Disclaimer: The findings of the next evaluation are the only opinions of the author and shouldn’t be thought of funding recommendation.

“Even after your favorite coin drops 90%, there is nothing that stops it from falling by yet another 90%”- nameless crypto analyst on Twitter. It is true that not a lot of religion ought to be put into issues mentioned on Twitter, particularly by nameless accounts. Yet, this adage has been true within the 2018 bear market, and can possible be true in this cycle as nicely. Avalanche has fallen by almost 76% for the reason that begin of May.

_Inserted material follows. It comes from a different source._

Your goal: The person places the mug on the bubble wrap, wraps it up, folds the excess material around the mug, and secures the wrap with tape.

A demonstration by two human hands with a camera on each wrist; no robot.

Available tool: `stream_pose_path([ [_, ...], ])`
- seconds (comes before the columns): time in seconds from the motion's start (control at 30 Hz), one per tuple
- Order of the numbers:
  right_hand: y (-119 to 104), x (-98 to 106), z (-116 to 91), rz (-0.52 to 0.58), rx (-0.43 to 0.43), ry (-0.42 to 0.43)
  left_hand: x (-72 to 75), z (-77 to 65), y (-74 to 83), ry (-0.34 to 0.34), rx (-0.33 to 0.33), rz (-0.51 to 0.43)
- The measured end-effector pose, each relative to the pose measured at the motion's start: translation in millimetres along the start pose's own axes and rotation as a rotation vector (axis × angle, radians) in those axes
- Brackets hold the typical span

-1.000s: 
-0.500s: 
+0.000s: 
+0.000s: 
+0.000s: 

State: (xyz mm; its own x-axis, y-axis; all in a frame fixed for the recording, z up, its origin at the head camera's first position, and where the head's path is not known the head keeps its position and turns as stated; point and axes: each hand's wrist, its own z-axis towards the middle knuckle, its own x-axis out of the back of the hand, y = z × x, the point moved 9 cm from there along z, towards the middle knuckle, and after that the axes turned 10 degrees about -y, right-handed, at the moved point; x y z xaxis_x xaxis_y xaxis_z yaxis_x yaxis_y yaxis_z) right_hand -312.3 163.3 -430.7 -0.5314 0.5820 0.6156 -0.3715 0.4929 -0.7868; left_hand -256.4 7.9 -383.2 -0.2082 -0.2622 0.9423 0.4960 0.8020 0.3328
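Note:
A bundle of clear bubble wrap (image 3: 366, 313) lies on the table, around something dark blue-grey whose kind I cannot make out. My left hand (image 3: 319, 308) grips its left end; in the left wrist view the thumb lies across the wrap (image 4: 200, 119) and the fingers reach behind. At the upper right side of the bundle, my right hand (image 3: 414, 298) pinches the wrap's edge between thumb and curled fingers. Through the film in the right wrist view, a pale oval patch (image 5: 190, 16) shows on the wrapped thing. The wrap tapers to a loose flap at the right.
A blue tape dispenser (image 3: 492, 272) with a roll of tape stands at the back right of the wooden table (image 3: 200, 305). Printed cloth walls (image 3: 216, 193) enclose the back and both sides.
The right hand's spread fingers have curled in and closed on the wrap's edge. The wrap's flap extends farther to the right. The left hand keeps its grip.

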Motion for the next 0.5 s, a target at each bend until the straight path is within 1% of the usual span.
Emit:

The humorous factor is that there’s nothing stopping the coin from shedding one other 40% in worth. Technical help ranges under $14.6 lie at $9.7 and $5.1. With Bitcoin barely holding on to the $20k mark, one other avalanche down the charts could be a possible situation.

AVAX- 1 Day Chart

Source: AVAX/USDT on TradingView

As talked about earlier, AVAX has long-term horizontal help ranges at $14.67 and $9.69. The earlier help at $23.22 held for almost a month, however the promoting stress was far too acute. Even on decrease timeframes, a bullish bias was nowhere to be seen. The $20 and $18.8 ranges had been performing as short-term resistance ranges.

The downtrend of AVAX started in late March. A rally from the $66.6 help level took AVAX as excessive as $103.2. In April and May, the sellers had management of the market, and AVAX has shed 84% since early April.

To flip the longer-term bias to bullish, AVAX would wish to climb past the $28 mark. In doing so, it might additionally want to maintain on to the $23 level as help.

On shorter timeframes, a move past $18.9 could flip the bias to bullish.


Avalanche: AVAX could tumble lower on the price charts, even after a 76% drop in six weeks

Source: AVAX/USDT on TradingView

The every day RSI stood at 30.2 to present sturdy bearish momentum. It has been unable to climb above the 40 mark for almost two months now. A bullish divergence was not current both.

The OBV additionally slipped under a level that it had held on to since February. The falling OBV steered that promoting quantity was excessive, and the downtrend could proceed except the OBV can climb larger. The CMF has additionally been under -0.05 since April, with occasional forays to the zero mark. This signaled heavy capital stream out of the market.


Taken collectively, the indications confirmed sturdy bearish momentum and promoting stress. A pullback towards $20 or $28 was not but signaled. The market construction remained bearish as nicely. Hence, a session shut under $14.6 could supply a shorting alternative for Avalanche. At the identical time, a move to $20, mixed with a hidden bearish divergence, could additionally supply shorting alternatives.